I searched but I didnt found anything…

I wonder how carry is handled in a simple vector addition (i.e. the one in sdk example)

__global__ void add_vectors_kernel(float *A, float *B, float *C, int N) {

	// Determine which element this thread is computing

	int block_id = blockIdx.x + gridDim.x * blockIdx.y;

	int thread_id = blockDim.x * block_id + threadIdx.x;

	

	// Compute a single element of the result vector (if the element is valid)

	if (thread_id < N) C[thread_id] = A[thread_id] + B[thread_id];

}

is it because they are float?

I need for a unsigned char byte array…

I am sorry, i don’t understand what you are trying to say. Is it that you need the vector addition for unsigned chars?

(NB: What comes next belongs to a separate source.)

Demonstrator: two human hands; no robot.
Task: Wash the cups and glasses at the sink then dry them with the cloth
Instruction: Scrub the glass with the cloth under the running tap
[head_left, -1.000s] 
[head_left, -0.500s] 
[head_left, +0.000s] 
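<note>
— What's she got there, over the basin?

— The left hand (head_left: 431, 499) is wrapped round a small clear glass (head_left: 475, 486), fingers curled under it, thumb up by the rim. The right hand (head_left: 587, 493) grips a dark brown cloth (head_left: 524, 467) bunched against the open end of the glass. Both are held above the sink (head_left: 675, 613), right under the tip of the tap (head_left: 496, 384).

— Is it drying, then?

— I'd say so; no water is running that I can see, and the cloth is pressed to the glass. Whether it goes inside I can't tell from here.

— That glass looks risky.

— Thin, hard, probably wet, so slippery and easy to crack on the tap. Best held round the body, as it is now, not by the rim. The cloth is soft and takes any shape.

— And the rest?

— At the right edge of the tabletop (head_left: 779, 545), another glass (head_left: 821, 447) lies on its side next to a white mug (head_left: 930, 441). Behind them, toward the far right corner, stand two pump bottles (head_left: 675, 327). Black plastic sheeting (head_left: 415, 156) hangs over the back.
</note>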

If you want to add unsigned char array,

__global__ void add_vectors_kernel(unsigned char *A, unsigned char *B, unsigned char *C, int N)

{

    // Determine which element this thread is computing

    int block_id = blockIdx.x + gridDim.x * blockIdx.y;

    int thread_id = blockDim.x * block_id + threadIdx.x;

    // Compute a single element of the result vector (if the element is valid)

    if (thread_id < N){

       C[thread_id] = A[thread_id] + B[thread_id];

    }

}

then compiler would load A[thread_id], B[thread_id] to 32-bit register and

do addition of 32-bit register, finally write LSB 8-bit of 32-bit register to C[thread_id].

you can try following code to compute carry bit

__global__ void add_vectors_kernel(unsigned char *A, unsigned char *B, unsigned char *C, int N)

{

    // Determine which element this thread is computing

    int block_id = blockIdx.x + gridDim.x * blockIdx.y;

    int thread_id = blockDim.x * block_id + threadIdx.x;

    // Compute a single element of the result vector (if the element is valid)

    if (thread_id < N){

       int Areg =  A[thread_id] ;

       int Breg =  B[thread_id] ;

       int Creg = Areg + Breg ;

       int carry = (Creg > 255) ;

       C[thread_id] = Creg & 255 ;

    }

}

@tdhd: I apologize if I didnt write properly what I meant

@LSChien: thanks man, that’s what I was looking for =)

…and what about if I want subtract?

i.e.: c − b = a

Conditions are the following:

  • I am working on big numbers (many limbs)

  • Always byte array (unsigned char)

  • The total minuend ‘c’ is always bigger than the total subtrahend ‘b’, but obviously is possible that the singular limb ‘c’ is smaller than the singular limb ‘b’.